**Description of the task:** Copy every line below. Do not alter any of them.

#### Listed records ####

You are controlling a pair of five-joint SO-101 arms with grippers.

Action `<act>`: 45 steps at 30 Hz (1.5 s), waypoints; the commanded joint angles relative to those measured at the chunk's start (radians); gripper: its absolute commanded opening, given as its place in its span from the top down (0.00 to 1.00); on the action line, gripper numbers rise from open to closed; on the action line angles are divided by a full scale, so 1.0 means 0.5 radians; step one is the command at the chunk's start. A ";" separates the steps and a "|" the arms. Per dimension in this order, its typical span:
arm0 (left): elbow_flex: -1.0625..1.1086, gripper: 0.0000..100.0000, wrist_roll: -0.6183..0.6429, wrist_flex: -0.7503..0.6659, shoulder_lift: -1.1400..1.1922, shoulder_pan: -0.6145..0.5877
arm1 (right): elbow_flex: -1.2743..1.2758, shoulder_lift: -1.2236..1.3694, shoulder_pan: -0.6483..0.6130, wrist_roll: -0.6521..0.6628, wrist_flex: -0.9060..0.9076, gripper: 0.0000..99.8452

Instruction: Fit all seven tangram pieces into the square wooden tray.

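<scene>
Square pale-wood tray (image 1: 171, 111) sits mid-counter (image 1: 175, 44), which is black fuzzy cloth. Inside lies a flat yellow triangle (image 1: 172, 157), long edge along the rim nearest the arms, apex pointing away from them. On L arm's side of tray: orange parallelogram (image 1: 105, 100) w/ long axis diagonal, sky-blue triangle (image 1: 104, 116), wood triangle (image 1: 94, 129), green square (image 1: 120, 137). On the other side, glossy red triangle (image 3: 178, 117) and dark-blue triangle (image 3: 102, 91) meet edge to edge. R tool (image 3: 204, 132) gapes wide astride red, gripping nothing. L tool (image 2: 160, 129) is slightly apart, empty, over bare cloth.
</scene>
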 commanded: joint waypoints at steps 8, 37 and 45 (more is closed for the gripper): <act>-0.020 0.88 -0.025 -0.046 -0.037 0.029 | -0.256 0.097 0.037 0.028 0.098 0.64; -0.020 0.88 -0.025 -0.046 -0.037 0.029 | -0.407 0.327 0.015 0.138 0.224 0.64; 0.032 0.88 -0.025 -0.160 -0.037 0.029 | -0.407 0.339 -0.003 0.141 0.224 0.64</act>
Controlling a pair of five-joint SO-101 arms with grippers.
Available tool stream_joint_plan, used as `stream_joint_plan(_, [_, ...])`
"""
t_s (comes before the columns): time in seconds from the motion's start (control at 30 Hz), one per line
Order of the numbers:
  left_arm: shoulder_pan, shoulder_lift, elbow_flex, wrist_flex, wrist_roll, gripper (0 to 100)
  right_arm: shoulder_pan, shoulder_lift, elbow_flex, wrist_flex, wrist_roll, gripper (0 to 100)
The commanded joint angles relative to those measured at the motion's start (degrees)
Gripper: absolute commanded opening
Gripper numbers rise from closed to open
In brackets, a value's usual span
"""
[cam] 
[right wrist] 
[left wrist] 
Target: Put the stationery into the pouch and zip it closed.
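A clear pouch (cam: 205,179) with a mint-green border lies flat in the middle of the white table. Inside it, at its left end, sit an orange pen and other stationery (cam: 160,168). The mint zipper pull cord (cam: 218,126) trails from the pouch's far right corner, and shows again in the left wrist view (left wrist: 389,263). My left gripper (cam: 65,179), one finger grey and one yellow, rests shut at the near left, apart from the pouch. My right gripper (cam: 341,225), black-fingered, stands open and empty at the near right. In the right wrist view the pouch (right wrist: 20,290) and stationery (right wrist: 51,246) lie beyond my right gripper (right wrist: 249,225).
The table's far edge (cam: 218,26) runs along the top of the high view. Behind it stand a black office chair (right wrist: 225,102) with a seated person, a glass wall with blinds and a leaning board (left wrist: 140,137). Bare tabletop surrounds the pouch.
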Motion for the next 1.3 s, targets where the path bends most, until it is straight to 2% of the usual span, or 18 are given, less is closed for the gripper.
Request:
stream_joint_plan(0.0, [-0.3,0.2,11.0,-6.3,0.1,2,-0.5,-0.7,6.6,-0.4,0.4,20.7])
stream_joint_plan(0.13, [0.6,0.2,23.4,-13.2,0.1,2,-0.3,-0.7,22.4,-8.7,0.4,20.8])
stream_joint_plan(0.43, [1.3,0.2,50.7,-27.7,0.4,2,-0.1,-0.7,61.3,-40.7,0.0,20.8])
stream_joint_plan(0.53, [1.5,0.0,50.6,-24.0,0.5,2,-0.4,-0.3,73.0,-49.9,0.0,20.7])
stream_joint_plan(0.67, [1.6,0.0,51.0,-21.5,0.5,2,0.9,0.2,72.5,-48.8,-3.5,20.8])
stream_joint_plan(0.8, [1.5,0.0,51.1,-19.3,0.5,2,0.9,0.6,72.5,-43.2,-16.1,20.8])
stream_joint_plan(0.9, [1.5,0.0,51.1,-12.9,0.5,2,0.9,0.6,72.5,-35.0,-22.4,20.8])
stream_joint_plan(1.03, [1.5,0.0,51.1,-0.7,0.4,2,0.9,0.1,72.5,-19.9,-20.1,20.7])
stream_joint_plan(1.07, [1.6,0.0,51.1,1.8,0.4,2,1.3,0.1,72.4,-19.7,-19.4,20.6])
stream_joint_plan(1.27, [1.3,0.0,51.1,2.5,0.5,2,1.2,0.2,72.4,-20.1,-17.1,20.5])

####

**Exercise solution:**
You are controlling a pair of five-joint SO-101 arms with grippers.

Action `<act>`: 45 steps at 30 Hz (1.5 s), waypoints; the commanded joint angles relative to those measured at the chunk's start (radians); gripper: its absolute commanded opening, given as its place in its span from the top down (0.00 to 1.00); on the action line, gripper numbers rise from open to closed; on the action line angles are divided by a full scale, so 1.0 means 0.5 radians; step one is the command at the chunk's start. A ";" separates the steps and a "|" the arms. Per dimension in this order, its typical span:
arm0 (left): elbow_flex: -1.0625..1.1086, gripper: 0.0000..100.0000, wrist_roll: -0.6183..0.6429, wrist_flex: -0.7503..0.6659, shoulder_lift: -1.1400..1.1922, shoulder_pan: -0.6145..0.5877
arm1 (right): elbow_flex: -1.2743..1.2758, shoulder_lift: -1.2236..1.3694, shoulder_pan: -0.6483..0.6130, wrist_roll: -0.6521..0.6628, wrist_flex: -0.9060..0.9076, gripper: 0.0000..99.8452

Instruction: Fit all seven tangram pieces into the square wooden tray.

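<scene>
Square pale-wood tray (image 1: 171, 111) sits mid-counter (image 1: 175, 44), which is black fuzzy cloth. Inside lies a flat yellow triangle (image 1: 172, 157), long edge along the rim nearest the arms, apex pointing away from them. On L arm's side of tray: orange parallelogram (image 1: 105, 100) w/ long axis diagonal, sky-blue triangle (image 1: 104, 116), wood triangle (image 1: 94, 129), green square (image 1: 120, 137). On the other side, glossy red triangle (image 3: 178, 117) and dark-blue triangle (image 3: 102, 91) meet edge to edge. R tool (image 3: 204, 132) gapes wide astride red, gripping nothing. L tool (image 2: 160, 129) is slightly apart, empty, over bare cloth.
</scene>
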 commanded: joint waypoints at steps 8, 37 and 45 (more is closed for the gripper): <act>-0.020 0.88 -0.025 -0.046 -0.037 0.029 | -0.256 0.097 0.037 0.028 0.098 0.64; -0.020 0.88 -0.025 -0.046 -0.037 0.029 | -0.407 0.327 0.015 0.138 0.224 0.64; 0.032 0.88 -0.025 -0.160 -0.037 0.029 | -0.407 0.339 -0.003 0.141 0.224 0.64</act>
Controlling a pair of five-joint SO-101 arms with grippers.
Available tool stream_joint_plan, used as `stream_joint_plan(_, [_, ...])`
"""
t_s (comes before the columns): time in seconds from the motion's start (control at 30 Hz), one per line
Order of the numbers:
  left_arm: shoulder_pan, shoulder_lift, elbow_flex, wrist_flex, wrist_roll, gripper (0 to 100)
  right_arm: shoulder_pan, shoulder_lift, elbow_flex, wrist_flex, wrist_roll, gripper (0 to 100)
The commanded joint angles relative to those measured at the motion's start (degrees)
Gripper: absolute commanded opening
Gripper numbers rise from closed to open
In brackets, a value's usual span
"""
[cam] 
[right wrist] 
[left wrist] 
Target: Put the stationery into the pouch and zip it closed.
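A clear pouch (cam: 205,179) with a mint-green border lies flat in the middle of the white table. Inside it, at its left end, sit an orange pen and other stationery (cam: 160,168). The mint zipper pull cord (cam: 218,126) trails from the pouch's far right corner, and shows again in the left wrist view (left wrist: 389,263). My left gripper (cam: 65,179), one finger grey and one yellow, rests shut at the near left, apart from the pouch. My right gripper (cam: 341,225), black-fingered, stands open and empty at the near right. In the right wrist view the pouch (right wrist: 20,290) and stationery (right wrist: 51,246) lie beyond my right gripper (right wrist: 249,225).
The table's far edge (cam: 218,26) runs along the top of the high view. Behind it stand a black office chair (right wrist: 225,102) with a seated person, a glass wall with blinds and a leaning board (left wrist: 140,137). Bare tabletop surrounds the pouch.
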Motion for the next 1.3 s, targets where the path bends most, until it is straight to 2% of the usual span, or 18 are given, less is closed for the gripper.
Request:
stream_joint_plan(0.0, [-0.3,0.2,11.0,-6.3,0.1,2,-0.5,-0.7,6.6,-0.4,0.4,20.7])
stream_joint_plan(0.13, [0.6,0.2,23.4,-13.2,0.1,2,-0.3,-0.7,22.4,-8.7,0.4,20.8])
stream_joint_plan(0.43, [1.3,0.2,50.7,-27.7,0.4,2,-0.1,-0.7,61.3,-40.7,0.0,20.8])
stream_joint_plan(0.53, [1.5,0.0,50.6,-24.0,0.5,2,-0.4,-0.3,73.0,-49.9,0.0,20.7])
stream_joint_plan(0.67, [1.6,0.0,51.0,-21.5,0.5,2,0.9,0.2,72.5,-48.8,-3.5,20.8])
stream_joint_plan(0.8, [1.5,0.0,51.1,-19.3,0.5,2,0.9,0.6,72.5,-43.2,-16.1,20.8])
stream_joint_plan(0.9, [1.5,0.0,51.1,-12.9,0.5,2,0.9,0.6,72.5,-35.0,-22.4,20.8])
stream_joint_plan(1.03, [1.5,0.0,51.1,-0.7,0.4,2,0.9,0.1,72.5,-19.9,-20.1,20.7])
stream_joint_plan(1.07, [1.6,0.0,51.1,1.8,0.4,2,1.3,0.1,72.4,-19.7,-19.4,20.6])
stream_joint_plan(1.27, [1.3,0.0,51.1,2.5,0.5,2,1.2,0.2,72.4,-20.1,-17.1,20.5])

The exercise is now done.